Bölüm 5 - Tüylerle Dolu Yüz
“Seni en iyi tanıyan bendim ve şimdi adını bile hatırlamıyorum.” ― Mya Waechtler
Kiya
Evet, işe geri dönme zamanı! Bir zihinsel çöküşten sonra toparlanmak gibisi yok, değil mi? Ama başka bir sorun var ki çözmem gerekiyor. Bu da en yakın erkek arkadaşımla ilgili.
Darien bana karşı mesafeli. Soğuk. Donmuş tundra kadar soğuk.
Dün öğleden beri varlığımı kabul ediyor. Bana duygusuzca bakıyor, sanki yabancıymışım gibi. Hiç konuşmuyoruz ve benden kaçınmak için bahane buluyor. Dün akşam yemeğinde, herkesi selamlarken beni atladı ve akşamına devam etti. Bu ani değişiklik kalbimde korku yarattı. Nasıl oldu da yirmi dört saat içinde yakın arkadaşlardan yabancılara dönüştük?
Bir şeyler doğru değil. Onu Odessa ile her zamankinden daha fazla takılırken görüyorum ve onların aşırı samimiyetleri neredeyse rahatsız edici hale geldi.
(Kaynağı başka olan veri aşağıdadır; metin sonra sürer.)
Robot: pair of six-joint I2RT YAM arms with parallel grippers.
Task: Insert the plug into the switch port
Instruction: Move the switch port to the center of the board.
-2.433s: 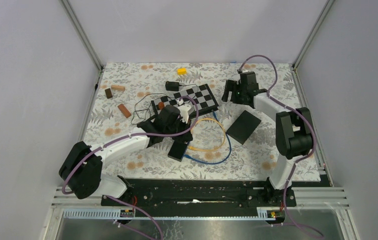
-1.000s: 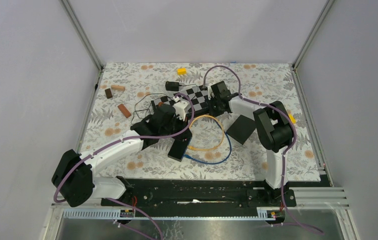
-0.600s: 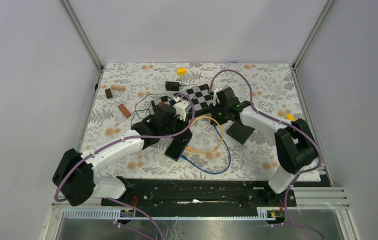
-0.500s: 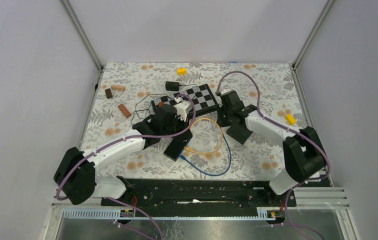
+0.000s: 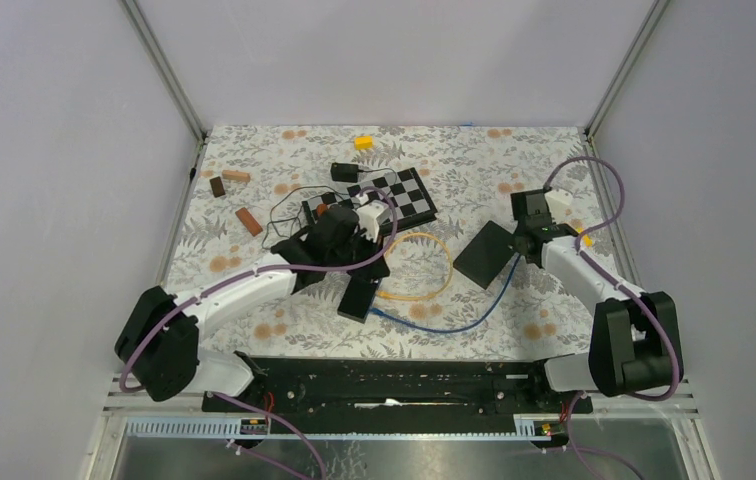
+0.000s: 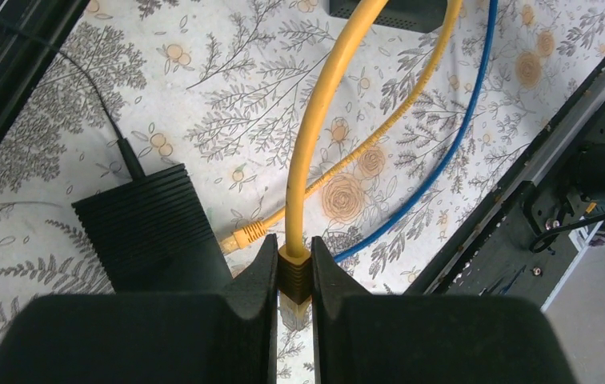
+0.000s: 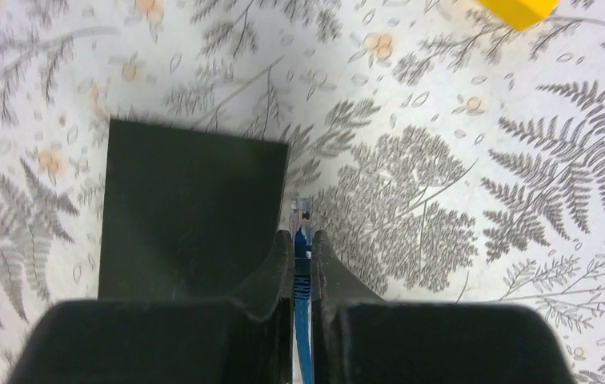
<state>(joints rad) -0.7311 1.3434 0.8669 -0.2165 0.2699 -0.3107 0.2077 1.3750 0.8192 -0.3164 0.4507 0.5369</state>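
The small clear plug [image 7: 301, 213] on the thin blue network cable [image 5: 474, 318] pokes out just past my right gripper [image 7: 302, 240], whose jaws are pinched tight on the cord right behind it. I judge the plug light, rigid and a little fragile at its latch tab. The cable looks springy enough to drag the tip off line, so a hold close behind the connector, as here, looks safest. The tip sits over the floral mat [image 7: 443, 200], just beside the right edge of the flat black box [image 7: 187, 208], probably the switch; no port shows from here. A yellow block [image 7: 519, 10] lies well apart. Across the table my left gripper [image 6: 294, 250] is clamped on the moulded boot of the yellow cable [image 6: 315, 136], near a ribbed black box [image 6: 151, 228].
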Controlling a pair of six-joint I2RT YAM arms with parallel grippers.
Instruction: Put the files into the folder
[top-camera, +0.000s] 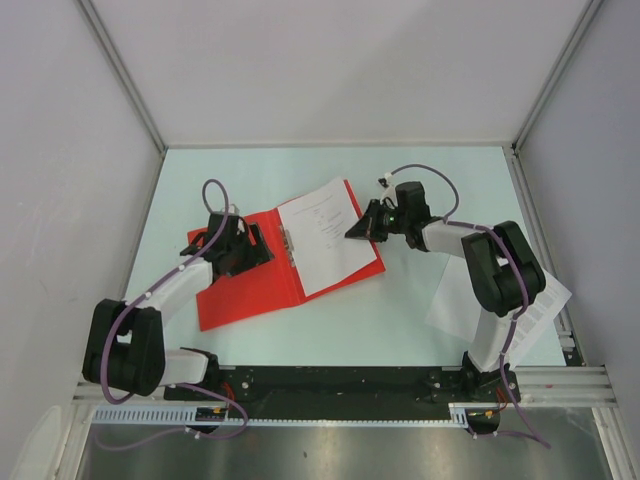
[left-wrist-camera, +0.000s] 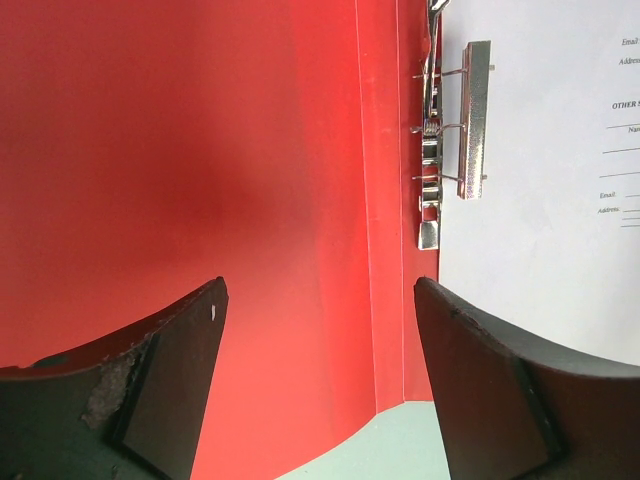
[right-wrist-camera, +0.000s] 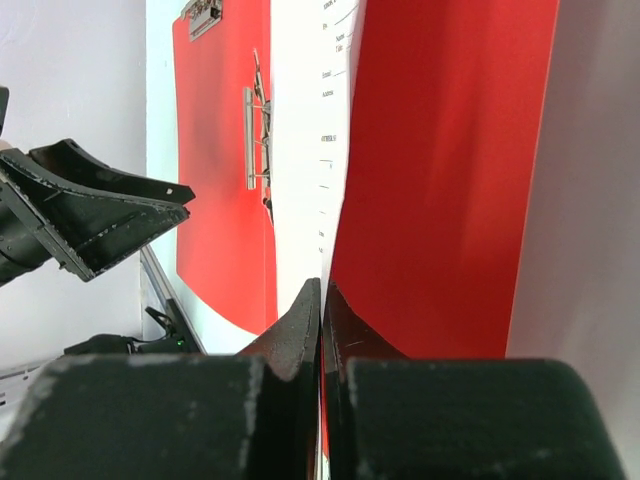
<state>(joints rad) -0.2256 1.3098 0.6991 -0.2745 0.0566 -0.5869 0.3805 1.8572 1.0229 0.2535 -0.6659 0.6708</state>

Odessa’dan bahsetmişken, etrafındaki hava değişti. Kendini taşıma şekli değişti. Sanki bir anda güç kazanmış gibi. Dünyayı avuçlarında ezebilecekmiş gibi yürüyor. Kadınların güçlenmesini destekliyorum ve onun değişimi beni de meraklandırıyor. Ve Darien ona kraliçesi gibi davranıyor. Ona verdiği ilgiyle mutlu oluyor çünkü bu ilgi ona sadece bir parmak hareketiyle veriliyor.
Anlıyorum. Onlar eş. Eşlerin birbirlerine sevgi göstermesi normaldir, ama sorun bu değil. Sorunum, en iyi arkadaşlarımdan birinin beni görmezden gelmesi ve zamanına layık değilmişim gibi davranması, oysa diğer grup üyelerine normal davranıyor.
Bir şey mi yaptım? Darien ile olan arkadaşlığımı kaybetmek üzere miyim?
“Gah…” İçimden hırladım, bu felaket düşüncelerinden kurtulmak için başımı salladım. Bu sadece sorunlara ve artan kaygıya yol açar. Sonuçta, odaklanmam gereken daha büyük şeyler var.
Mesela yavru eğitimciler için inşa edilen bu engel parkuru!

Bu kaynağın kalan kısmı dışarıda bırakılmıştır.